Your assignment »
From the very first line of the data to the line containing "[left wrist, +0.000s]", retype everything exactly, leaving the pictures behind.

Dataset excerpt »
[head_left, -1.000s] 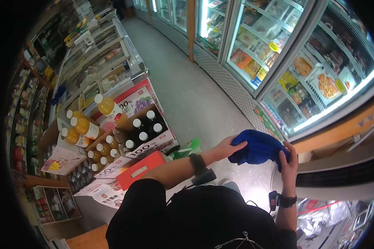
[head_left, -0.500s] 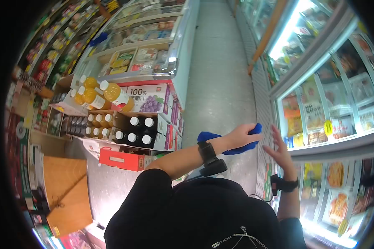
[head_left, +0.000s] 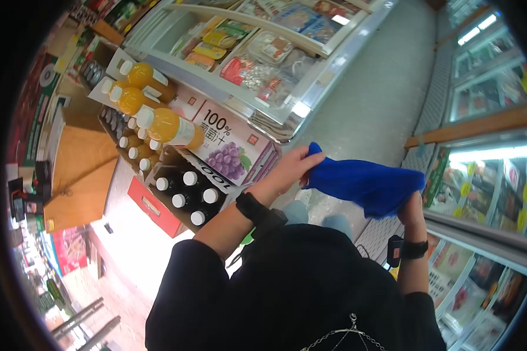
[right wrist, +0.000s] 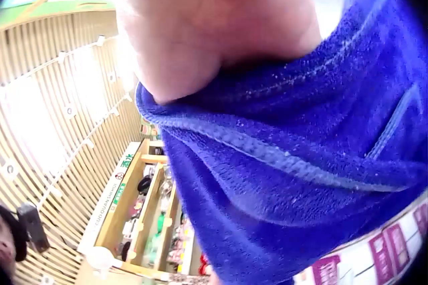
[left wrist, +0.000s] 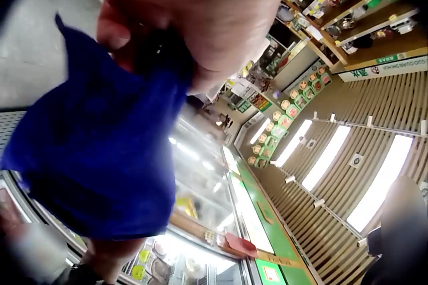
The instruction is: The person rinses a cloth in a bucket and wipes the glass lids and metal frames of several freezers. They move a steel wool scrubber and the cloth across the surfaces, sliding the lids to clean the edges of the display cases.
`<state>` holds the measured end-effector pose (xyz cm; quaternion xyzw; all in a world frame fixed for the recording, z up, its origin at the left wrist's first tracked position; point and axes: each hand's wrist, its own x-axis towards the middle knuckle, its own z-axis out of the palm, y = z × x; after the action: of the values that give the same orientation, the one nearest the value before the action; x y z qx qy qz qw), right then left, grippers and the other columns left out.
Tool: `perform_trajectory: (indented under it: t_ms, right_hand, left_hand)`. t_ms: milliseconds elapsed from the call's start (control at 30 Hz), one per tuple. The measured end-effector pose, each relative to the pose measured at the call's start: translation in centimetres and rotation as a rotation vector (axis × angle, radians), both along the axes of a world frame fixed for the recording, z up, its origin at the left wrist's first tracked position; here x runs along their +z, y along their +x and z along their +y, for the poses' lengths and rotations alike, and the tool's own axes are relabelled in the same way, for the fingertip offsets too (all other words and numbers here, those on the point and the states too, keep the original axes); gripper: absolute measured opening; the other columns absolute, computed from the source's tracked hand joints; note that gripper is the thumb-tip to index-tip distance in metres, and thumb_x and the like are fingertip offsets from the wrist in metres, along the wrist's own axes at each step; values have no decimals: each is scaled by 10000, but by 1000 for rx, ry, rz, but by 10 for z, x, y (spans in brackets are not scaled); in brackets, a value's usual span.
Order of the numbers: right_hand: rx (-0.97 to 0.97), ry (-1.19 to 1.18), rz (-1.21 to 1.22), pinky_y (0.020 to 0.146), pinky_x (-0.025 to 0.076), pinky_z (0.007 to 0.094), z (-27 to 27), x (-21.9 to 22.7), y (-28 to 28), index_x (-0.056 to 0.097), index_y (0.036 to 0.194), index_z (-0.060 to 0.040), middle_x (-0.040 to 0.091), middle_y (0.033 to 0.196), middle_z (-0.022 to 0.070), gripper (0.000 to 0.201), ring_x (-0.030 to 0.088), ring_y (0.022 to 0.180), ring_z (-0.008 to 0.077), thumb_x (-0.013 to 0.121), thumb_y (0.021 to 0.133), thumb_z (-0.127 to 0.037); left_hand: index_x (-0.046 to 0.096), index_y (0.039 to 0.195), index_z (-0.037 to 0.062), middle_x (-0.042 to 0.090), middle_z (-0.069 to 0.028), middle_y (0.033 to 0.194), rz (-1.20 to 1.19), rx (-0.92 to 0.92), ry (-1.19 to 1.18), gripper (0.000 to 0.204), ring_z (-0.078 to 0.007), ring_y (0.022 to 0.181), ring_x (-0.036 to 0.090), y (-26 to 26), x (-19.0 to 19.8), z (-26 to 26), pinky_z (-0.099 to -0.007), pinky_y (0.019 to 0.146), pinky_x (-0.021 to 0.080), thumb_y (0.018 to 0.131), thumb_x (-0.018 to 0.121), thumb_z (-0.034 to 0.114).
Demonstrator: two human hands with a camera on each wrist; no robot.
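A blue cloth point(head_left: 363, 181) with stitched edges stretches between the two hands in the head view. My left hand point(head_left: 295, 169) pinches its left end, thumb on top. Close up, the left wrist view has the left hand point(left wrist: 187, 11) above the cloth point(left wrist: 100, 138), which hangs in folds from it. At the cloth's other end is my right hand point(head_left: 413, 209), its fingers covered by the fabric. In the right wrist view the right hand point(right wrist: 214, 31) goes in under a hem of the cloth point(right wrist: 267, 198); I cannot tell how its fingers lie.
Left of the hands stand juice cartons point(head_left: 228, 143), orange juice bottles point(head_left: 170, 126) and dark bottles with white caps point(head_left: 187, 196). A red box point(head_left: 155, 207) is beside them. Beyond is a chest freezer point(head_left: 275, 102); glass-door freezers point(head_left: 492, 187) line the right side. Grey aisle floor point(head_left: 369, 99) runs between.
Half a second ago the left hand alone gripped the bunched cloth, with the right hand apart and spread. Now the cloth is extended rightward over the right hand. The head view has turned left.
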<state>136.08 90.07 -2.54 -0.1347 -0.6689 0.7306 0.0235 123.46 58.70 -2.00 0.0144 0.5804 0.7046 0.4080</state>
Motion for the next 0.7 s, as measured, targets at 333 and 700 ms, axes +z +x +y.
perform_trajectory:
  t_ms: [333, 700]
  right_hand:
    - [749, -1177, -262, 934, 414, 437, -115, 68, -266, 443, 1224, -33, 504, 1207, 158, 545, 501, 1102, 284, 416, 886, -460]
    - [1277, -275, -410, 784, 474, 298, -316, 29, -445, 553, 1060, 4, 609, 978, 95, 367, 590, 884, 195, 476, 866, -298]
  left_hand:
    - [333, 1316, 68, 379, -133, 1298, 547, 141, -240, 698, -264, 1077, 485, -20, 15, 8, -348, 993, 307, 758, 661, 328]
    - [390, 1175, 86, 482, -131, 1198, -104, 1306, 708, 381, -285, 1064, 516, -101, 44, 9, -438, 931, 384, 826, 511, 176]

Solution to this task »
[head_left, -1.000s] 
[head_left, -0.500s] 
[head_left, +0.000s] 
[right wrist, +0.000s] 
[left wrist, +0.000s] 

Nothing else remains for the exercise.